Start of Block

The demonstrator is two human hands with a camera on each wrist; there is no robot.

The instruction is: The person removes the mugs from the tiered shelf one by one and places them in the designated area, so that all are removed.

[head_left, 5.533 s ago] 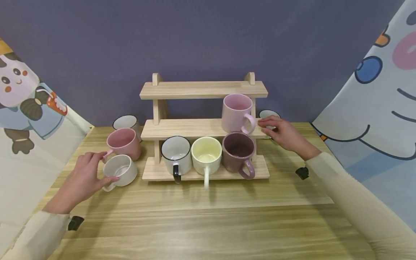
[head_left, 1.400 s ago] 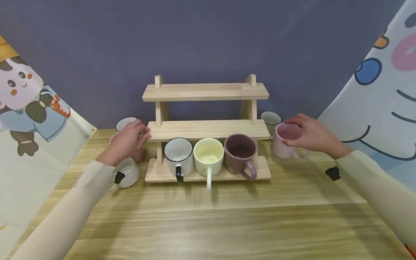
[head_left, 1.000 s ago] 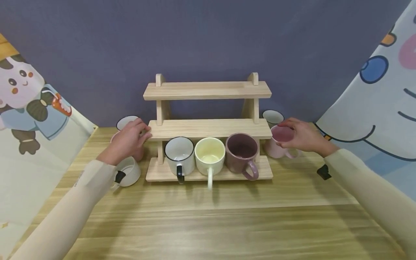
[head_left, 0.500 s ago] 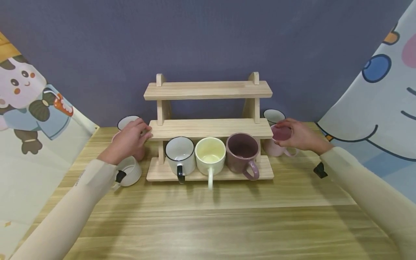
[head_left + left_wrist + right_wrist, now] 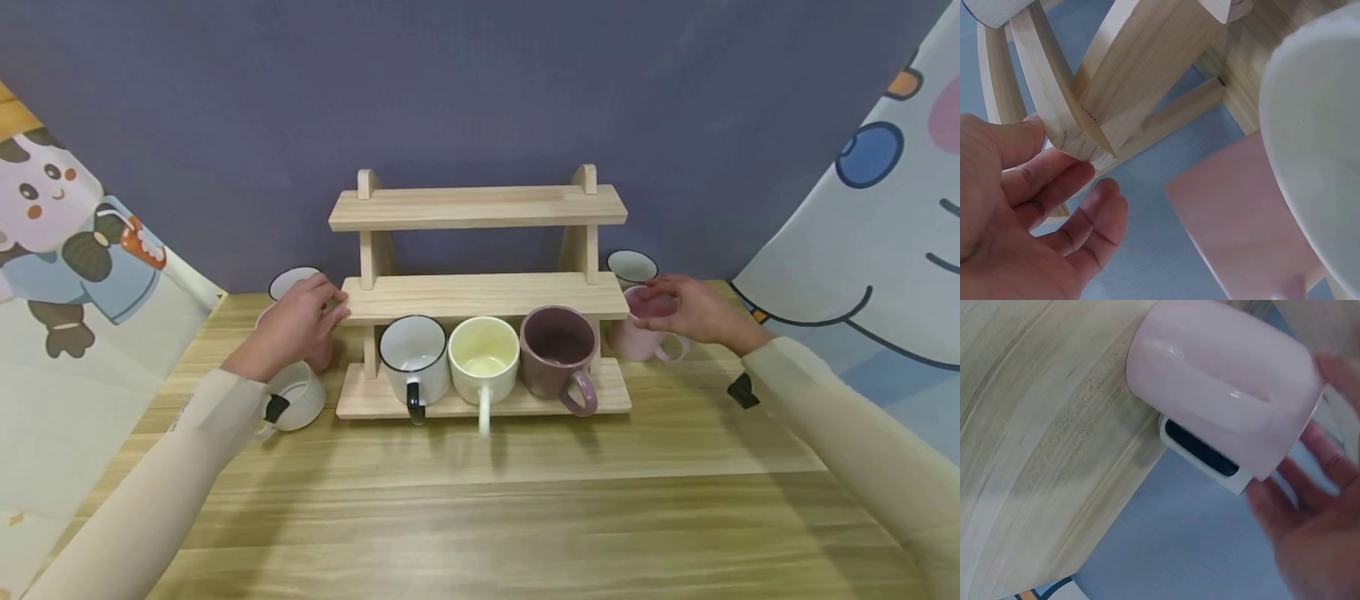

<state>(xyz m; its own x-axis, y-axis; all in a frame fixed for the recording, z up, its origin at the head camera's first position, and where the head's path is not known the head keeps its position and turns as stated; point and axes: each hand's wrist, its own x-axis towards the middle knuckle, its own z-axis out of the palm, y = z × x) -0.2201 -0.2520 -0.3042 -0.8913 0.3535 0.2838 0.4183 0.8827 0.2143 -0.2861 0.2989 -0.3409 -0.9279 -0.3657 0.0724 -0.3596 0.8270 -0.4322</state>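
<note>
In the head view my left hand [image 5: 292, 323] grips the left end of the middle shelf of a wooden three-tier rack [image 5: 480, 297]. The left wrist view shows its thumb and index finger pinching that board end, the other fingers loosely bent. To the right of the rack, my right hand [image 5: 697, 312] holds a light pink mug [image 5: 636, 342] at its rim, thumb and fingers on opposite sides. The mug [image 5: 1222, 381] stands upright on the table, handle outward. On the bottom shelf sit a white black-rimmed mug [image 5: 414, 367], a pale yellow mug [image 5: 483, 362] and a purple mug [image 5: 557, 354].
Beside the rack's left end are a short white cup [image 5: 302, 400], a darker pink mug [image 5: 322, 354] partly hidden by my hand, and a black-rimmed mug [image 5: 292, 281]. Another black-rimmed mug [image 5: 632, 267] stands behind the light pink one. A dark wall [image 5: 480, 83] closes the back.
The light pink mug has gone from the middle shelf to the table right of the rack, in my right hand. My left hand has moved from the short white cup to the shelf end.
</note>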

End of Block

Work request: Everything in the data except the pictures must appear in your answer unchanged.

Expected answer:
The demonstrator is two human hands with a camera on each wrist; there is no robot.

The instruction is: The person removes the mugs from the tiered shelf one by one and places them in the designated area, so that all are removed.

[head_left, 5.533 s ago] 
[head_left, 1.400 s ago] 
[head_left, 1.000 s ago] 
[head_left, 0.500 s ago] 
[head_left + left_wrist + right_wrist, now] 

<state>(xyz m; its own x-axis, y-axis; all in a frame fixed for the recording, z up, its origin at the head camera's first position, and where the head's path is not known the head keeps its position and turns as stated; point and axes: each hand's wrist, its own x-axis towards the middle knuckle, its own z-axis out of the palm, y = z × x) -0.2201 -0.2520 -0.3042 -0.8913 0.3535 0.2838 0.4183 0.8827 0.2143 -0.2861 0.2989 -0.3409 -0.9279 -0.3657 0.0724 -0.3596 0.8270 -0.4322</state>
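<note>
In the head view my left hand [image 5: 292, 323] grips the left end of the middle shelf of a wooden three-tier rack [image 5: 480, 297]. The left wrist view shows its thumb and index finger pinching that board end, the other fingers loosely bent. To the right of the rack, my right hand [image 5: 697, 312] holds a light pink mug [image 5: 636, 342] at its rim, thumb and fingers on opposite sides. The mug [image 5: 1222, 381] stands upright on the table, handle outward. On the bottom shelf sit a white black-rimmed mug [image 5: 414, 367], a pale yellow mug [image 5: 483, 362] and a purple mug [image 5: 557, 354].
Beside the rack's left end are a short white cup [image 5: 302, 400], a darker pink mug [image 5: 322, 354] partly hidden by my hand, and a black-rimmed mug [image 5: 292, 281]. Another black-rimmed mug [image 5: 632, 267] stands behind the light pink one. A dark wall [image 5: 480, 83] closes the back.
The light pink mug has gone from the middle shelf to the table right of the rack, in my right hand. My left hand has moved from the short white cup to the shelf end.
</note>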

This is the complete output.